Friday 22 January 2010

German nuclear programme threatened by old mine housing waste

Roger Boyes in Berlin

A leaky salt mine used as a radioactive dump is jeopardising Germany’s plans to cling on to nuclear power despite fierce political opposition.
About 750m (2,500ft) below the surface, in the disused Asse mine in Lower Saxony, lie 126,000 containers of atomic waste — containers that are rusting. The canisters, said to contain low-grade radioactive waste from research reactors, were buried between 1967 and 1978.
Nuclear power stations also disposed of their waste in the mine and for political reasons the inventory was kept deliberately vague.
It is believed that at least 100 tonnes of uranium is in the shaft, as well as 87 tonnes of thorium and 25kg of plutonium. Water is leaking into the chambers at a rate of 12,000 litres a day and geologists warn that the old mine could collapse.

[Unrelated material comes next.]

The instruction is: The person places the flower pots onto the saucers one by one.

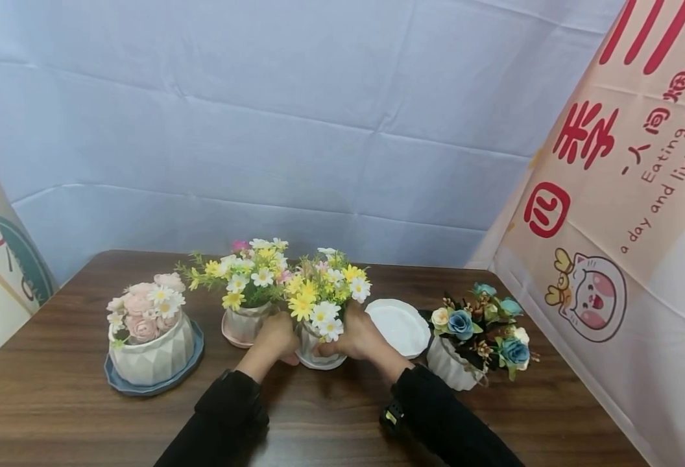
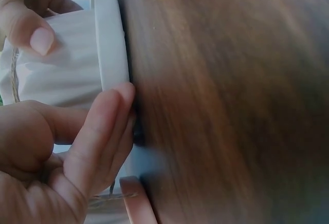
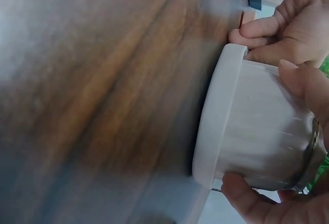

“We just don’t know the state of the buried waste,” Wolfram König, head of the Federal Agency for Radiation Safety, said. “There’s no way of working out exactly what’s down there. It has to be brought to the surface.”
The discovery of the dilapidated conditions in Asse is a setback for the German Government, which is trying to extend the lifespan of power stations.
Although a previous Social Democrat-Green government pushed through legislation for a phased withdrawal from nuclear energy it is back on the agenda as a way of reducing dependence on Russian gas and cutting carbon dioxide emissions.
It is on the same track as much of Europe. Italy signalled this week that it would resume its reactor building programme. The number of nuclear reactors is expected to grow from 435 in 31 countries today to 568 in 42 countries by 2020.
The decision by Britain to send waste to Germany has served as a reminder that the Germans have not solved the problem of how and where to store it. This uncertainty, and news of the mine in Saxony, is stoking the embers of the anti-nuclear movement — demonstrations are planned for this weekend — and reviving it as a political force.
“I’m angry that the final disposal of nuclear waste is being decided on political criteria rather than on the basis of geological safety and suitability,” said Andreas Blechner, a senior union official at the Volkswagen works in Salzgitter. He is a leader of the movement against the transfer of the canisters from Asse to another old mine, Schacht Konrad, which is close to the VW factory.
Most of Germany’s nuclear waste storage has been concentrated in Gorleben, Lower Saxony, and that is where the Sellafield containers from Britain will go.
Gorleben is the focus of the anti-nuclear movement, which has tried to derail train transports of waste and to destroy or block the approach roads to the two above-ground storage units. They house 3,500 steel, cast-iron and concrete containers of radioactive sludge and thousands of tonnes of spent fuel rods.
German nuclear storage centres were designed in an era when safety standards were less demanding. All the sites are in Lower Saxony, often geologically unsuited but close — until the fall of communism — to the East German border. Land was cheap there and the area was depopulated.
Even though Germany is supposed to be winding down its atomic programme, its reactors consume about 400 tonnes of nuclear fuel a year.
If the phase-out continues, at least 17,200 tonnes of spent fuel rods will have to be disposed of, along with irradiated pipes and filters of decomissioned plants and the 43 containers of radioactive waste from Britain and France.
Norbert Röttgen, the Environment Minister, is due to submit a Bill in March outlining plans for a permanent storage site. Some political commentators bet that Germany will end up investing in a heavily policed, Western-quality storage centre somewhere in the east of Siberia — far, far away.